John Dixon Hunt (born 18 January 1936 in Gloucester) is an English landscape historian whose academic career began with teaching English literature. He became a professor at the University of Pennsylvania in 1994 and served as the department chair of landscape architecture and regional planning until June 2000, now being emeritus. One aspect of his work focuses on the time between the turn of the seventeenth through the end of the 18th centuries in France and England. He is the author of many articles, not only in landscape journals but also Apollo, Lincoln Center Theater Review, and Comparative Criticism, and chapters on topics including T. S. Eliot and modern painting, Utopia in and as garden, and garden as commemoration.

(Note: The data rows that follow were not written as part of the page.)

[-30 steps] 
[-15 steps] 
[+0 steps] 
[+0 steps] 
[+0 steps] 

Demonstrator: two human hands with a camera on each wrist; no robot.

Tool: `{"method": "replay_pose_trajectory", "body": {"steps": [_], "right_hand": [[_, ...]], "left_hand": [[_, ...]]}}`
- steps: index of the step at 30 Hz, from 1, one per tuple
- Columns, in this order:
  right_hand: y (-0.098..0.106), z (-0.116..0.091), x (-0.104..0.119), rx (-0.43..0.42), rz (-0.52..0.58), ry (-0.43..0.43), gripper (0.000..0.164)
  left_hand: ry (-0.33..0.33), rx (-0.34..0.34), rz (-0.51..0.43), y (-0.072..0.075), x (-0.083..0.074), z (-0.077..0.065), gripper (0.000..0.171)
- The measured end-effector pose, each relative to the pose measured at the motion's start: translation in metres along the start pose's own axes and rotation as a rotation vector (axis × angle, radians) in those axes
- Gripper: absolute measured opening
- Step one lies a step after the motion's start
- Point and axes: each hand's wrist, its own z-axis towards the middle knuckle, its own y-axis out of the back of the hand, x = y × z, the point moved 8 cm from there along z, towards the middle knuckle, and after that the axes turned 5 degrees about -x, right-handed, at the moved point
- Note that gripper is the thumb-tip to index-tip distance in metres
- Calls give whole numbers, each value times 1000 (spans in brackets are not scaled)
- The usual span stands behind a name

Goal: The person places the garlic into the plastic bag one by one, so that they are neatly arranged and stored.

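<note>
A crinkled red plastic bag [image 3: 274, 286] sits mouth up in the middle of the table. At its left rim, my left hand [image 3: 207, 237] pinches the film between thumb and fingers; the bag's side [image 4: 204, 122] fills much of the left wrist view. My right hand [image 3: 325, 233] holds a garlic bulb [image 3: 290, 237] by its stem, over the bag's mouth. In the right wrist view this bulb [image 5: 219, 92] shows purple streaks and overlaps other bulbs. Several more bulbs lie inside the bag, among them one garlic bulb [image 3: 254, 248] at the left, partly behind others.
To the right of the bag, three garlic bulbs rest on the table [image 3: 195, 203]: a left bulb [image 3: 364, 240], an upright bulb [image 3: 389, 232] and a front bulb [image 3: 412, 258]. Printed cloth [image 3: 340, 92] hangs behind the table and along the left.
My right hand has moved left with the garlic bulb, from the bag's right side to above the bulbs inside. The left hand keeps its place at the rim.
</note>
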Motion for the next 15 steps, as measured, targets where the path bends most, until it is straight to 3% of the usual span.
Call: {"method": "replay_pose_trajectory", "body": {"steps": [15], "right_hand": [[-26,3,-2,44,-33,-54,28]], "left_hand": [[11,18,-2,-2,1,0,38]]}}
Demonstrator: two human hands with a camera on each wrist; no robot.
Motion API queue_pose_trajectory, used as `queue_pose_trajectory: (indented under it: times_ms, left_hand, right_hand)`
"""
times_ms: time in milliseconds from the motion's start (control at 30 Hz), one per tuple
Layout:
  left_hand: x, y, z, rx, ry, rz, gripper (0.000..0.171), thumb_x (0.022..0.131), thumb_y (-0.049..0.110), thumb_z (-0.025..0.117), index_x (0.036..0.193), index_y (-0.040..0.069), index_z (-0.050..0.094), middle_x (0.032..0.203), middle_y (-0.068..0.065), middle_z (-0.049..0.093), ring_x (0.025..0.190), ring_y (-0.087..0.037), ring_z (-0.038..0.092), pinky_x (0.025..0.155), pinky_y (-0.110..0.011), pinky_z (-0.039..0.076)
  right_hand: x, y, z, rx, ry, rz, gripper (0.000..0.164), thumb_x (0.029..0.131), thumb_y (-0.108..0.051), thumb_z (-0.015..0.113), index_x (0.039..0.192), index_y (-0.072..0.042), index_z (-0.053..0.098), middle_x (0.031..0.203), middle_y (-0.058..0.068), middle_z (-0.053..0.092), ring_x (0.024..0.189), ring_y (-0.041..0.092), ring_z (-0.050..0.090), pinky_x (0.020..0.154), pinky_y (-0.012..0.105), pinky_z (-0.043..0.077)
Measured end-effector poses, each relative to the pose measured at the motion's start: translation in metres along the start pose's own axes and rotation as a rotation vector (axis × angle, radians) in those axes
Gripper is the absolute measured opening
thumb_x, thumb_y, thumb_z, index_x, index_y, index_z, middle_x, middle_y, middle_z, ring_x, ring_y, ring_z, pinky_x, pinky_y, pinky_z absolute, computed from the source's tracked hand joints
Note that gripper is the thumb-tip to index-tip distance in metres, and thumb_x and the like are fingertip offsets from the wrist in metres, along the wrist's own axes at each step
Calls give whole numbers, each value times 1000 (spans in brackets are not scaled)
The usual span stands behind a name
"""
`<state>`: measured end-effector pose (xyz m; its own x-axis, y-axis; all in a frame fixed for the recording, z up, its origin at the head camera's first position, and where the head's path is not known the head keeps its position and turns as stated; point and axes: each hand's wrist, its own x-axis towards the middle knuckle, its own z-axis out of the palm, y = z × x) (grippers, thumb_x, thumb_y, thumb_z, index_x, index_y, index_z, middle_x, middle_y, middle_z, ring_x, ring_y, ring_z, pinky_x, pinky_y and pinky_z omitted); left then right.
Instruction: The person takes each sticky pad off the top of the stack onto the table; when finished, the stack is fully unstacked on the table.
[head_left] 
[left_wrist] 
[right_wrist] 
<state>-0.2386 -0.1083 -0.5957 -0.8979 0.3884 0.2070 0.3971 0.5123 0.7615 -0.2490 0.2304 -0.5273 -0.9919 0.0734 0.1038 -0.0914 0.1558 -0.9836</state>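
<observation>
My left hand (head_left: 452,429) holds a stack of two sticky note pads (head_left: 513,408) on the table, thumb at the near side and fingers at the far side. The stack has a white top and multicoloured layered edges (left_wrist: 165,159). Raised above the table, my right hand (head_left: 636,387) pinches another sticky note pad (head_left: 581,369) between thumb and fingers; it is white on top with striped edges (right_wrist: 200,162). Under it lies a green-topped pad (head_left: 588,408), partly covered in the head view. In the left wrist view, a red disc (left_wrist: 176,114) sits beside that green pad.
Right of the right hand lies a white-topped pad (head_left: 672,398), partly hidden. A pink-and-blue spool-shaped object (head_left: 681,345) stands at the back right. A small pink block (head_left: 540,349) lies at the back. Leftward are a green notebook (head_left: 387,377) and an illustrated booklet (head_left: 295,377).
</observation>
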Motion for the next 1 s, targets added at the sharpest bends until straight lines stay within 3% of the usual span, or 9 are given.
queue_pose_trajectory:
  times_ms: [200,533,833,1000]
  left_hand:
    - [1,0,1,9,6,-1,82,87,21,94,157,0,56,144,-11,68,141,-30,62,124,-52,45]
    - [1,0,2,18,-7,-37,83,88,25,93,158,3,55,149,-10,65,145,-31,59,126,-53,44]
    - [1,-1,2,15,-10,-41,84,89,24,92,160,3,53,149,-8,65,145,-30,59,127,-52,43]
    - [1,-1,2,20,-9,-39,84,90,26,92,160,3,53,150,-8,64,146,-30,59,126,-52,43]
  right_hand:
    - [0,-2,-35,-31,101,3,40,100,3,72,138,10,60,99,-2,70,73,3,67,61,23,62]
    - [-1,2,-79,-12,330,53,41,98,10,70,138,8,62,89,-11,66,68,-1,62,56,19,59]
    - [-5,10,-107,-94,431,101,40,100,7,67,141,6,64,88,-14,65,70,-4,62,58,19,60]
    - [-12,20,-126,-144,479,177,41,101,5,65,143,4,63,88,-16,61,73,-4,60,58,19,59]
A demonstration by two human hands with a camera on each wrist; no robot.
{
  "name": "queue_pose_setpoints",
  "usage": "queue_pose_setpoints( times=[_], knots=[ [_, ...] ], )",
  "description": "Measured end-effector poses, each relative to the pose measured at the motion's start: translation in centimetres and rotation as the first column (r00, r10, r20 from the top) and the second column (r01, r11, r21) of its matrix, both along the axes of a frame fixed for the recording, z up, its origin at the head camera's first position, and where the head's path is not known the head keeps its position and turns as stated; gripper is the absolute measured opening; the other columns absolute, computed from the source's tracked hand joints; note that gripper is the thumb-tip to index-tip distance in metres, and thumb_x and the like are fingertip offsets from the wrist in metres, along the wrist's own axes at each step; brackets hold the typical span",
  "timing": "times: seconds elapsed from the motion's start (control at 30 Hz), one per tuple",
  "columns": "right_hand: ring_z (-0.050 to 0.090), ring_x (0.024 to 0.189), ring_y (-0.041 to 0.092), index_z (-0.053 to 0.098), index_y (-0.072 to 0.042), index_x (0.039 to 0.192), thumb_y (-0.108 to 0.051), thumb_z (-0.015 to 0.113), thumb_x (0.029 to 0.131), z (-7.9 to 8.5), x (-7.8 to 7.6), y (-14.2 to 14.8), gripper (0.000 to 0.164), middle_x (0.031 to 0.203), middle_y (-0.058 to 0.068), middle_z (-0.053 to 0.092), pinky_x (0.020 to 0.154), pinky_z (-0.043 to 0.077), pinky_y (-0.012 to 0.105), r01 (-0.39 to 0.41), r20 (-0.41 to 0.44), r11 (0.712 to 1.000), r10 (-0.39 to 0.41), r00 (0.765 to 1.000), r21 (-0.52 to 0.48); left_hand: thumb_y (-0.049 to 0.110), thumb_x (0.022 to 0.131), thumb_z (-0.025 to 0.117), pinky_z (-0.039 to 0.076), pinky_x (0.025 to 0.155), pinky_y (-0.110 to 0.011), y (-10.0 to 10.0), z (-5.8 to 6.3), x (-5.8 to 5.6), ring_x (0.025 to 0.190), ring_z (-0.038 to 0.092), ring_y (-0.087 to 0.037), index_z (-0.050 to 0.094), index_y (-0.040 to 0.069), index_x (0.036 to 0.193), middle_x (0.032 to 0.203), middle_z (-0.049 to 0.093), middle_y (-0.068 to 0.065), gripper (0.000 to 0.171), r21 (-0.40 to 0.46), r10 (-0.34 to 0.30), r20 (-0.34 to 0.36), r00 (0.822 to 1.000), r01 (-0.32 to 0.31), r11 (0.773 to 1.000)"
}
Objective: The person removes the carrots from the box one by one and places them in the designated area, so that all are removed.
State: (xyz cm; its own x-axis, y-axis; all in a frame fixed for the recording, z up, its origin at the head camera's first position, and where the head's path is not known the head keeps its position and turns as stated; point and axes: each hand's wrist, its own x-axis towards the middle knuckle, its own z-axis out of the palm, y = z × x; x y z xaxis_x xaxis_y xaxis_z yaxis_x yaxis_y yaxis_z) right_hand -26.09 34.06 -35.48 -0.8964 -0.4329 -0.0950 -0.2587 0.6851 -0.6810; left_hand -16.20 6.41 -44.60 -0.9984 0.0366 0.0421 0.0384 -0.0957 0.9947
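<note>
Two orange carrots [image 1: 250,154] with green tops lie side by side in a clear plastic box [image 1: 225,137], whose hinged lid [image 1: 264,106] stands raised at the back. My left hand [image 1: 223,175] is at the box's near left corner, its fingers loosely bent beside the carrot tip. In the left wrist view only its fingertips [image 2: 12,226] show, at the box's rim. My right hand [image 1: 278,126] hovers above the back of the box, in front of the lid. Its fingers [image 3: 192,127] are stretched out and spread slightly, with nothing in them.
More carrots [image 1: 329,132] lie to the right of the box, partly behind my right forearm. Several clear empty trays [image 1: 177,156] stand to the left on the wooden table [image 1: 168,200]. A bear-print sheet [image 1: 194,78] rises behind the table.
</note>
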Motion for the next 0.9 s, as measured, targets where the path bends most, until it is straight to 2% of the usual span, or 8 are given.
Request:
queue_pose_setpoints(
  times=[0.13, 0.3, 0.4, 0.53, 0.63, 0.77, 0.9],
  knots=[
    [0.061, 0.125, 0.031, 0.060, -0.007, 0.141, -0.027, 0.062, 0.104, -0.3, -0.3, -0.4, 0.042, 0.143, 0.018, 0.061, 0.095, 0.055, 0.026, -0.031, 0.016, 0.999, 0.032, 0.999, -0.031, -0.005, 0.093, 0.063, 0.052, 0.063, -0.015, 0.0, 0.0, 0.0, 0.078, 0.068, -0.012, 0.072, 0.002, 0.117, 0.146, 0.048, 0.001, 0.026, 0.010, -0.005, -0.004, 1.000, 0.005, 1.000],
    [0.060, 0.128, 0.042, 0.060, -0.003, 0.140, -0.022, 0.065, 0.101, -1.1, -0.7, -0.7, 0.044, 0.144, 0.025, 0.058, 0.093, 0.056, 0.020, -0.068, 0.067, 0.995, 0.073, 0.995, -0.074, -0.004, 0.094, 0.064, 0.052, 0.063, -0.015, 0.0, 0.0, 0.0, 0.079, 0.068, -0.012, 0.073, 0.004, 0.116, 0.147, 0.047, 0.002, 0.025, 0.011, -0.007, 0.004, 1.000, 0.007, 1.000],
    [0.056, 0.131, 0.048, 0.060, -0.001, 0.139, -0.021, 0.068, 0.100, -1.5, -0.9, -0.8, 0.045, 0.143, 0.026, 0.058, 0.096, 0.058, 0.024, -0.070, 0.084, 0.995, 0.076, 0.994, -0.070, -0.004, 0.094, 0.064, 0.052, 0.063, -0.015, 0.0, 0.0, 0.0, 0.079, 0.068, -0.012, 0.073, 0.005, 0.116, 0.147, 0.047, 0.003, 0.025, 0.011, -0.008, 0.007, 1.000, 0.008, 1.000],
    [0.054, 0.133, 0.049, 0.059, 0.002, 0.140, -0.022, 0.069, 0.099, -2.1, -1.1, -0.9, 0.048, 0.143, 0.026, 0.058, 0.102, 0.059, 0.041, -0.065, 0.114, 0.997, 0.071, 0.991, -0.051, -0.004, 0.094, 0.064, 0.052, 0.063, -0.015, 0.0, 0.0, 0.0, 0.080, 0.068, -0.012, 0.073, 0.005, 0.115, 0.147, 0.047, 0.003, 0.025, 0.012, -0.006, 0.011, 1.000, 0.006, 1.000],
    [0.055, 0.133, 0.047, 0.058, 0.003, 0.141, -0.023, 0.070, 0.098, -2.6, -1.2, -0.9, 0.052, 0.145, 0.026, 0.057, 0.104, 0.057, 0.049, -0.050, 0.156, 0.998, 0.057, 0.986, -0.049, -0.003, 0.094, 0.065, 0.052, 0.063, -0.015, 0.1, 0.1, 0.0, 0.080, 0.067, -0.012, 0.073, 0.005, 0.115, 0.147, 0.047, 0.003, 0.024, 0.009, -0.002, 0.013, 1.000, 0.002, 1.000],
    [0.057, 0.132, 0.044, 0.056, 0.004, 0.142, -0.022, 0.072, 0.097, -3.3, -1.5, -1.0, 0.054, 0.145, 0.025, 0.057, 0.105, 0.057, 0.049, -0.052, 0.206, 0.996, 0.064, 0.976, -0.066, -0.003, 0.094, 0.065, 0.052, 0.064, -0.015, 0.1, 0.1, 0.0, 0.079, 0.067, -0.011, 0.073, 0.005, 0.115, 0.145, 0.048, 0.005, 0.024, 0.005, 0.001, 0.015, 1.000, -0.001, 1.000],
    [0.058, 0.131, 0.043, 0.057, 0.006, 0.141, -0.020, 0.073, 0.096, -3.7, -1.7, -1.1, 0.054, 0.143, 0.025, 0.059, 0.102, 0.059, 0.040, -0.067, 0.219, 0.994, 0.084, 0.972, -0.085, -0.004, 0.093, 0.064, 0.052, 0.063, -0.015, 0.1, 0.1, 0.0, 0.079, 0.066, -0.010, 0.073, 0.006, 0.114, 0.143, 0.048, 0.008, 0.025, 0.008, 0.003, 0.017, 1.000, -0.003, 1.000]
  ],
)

He has written numerous books which include The Pre-Raphaelite Imagination: 1848–1900 (Routledge & Kegan Paul, 1968), his Critical Commentary on Shakespeare’s "The Tempest" (Macmillan 1968), studies of Marvell, Ruskin, and William Kent, his classic Garden and Grove: The Italian Renaissance Garden in the English Imagination: 1600–1750 (J. M. Dent, 1986), Greater Perfections (University of Pennsylvania Press, 1999), The Picturesque Garden in Europe (Thames & Hudson, 2002), The Afterlife of Gardens (Reaktion Books, 2004), A World of Gardens (Reaktion Books, 2012) and The Making of Place: Modern and Contemporary Gardens (Reaktion Books, 2015).

==Early life==
In his youth he walked extensively in the mountains of the English Lake District and in Switzerland, and spent time with his maternal grandfather, Frank Dixon, a school headmaster and entomologist. His parents moved to Bristol from his native Gloucester so that he could attend Bristol Grammar School. Hunt's father Sydney led a company of amateur actors, and Hunt envisioned a career on the stage for a period of time. He won a scholarship to King's College, Cambridge, and studied English literature, completing a B.A. and M.A. there, followed by a Ph.D. at Bristol University.

==Education==
- Bristol Grammar School
- He earned his BA and MA at King's College, Cambridge.
- In 1964 he earned a PhD from the University of Bristol (UK).
- In May 2000 he was named Chevalier of the Order of Arts and Letters by the French Ministry of Culture for his exceptional endeavours in landscape architecture.
- In 2006 he was awarded an honorary degree of Doctor of Letters by the University of Bristol (UK).
- 2017 he received the Sckell-Ehrenring by the Bavarian Academy of Fine Arts

==Career==
He began his career with teaching positions in English literature with emphasis on its relationships with the visual arts at the University of Michigan, Vassar College, Exeter, York, Leiden, East Anglia, Bedford College, London and then Dumbarton Oaks where he was the Director of Studies in Landscape Architecture. His route to the study of landscapes began with his research into the 18th-century of Alexander Pope and a trip to Stowe, where he toured the grounds for several days with the history master of the boys' school there. Hunt has founded two prestigious academic journals: Word & Image (since 1985), which focuses on the relationship between the visual and the verbal, and Studies in the History of Gardens and Other Designed Landscapes (1981, originally Journal of Garden History). He has also held a number of fellowships ranging including a tenure at the American Academy in Rome and has advised on Venetian garden restoration and botanical garden interpretive programs.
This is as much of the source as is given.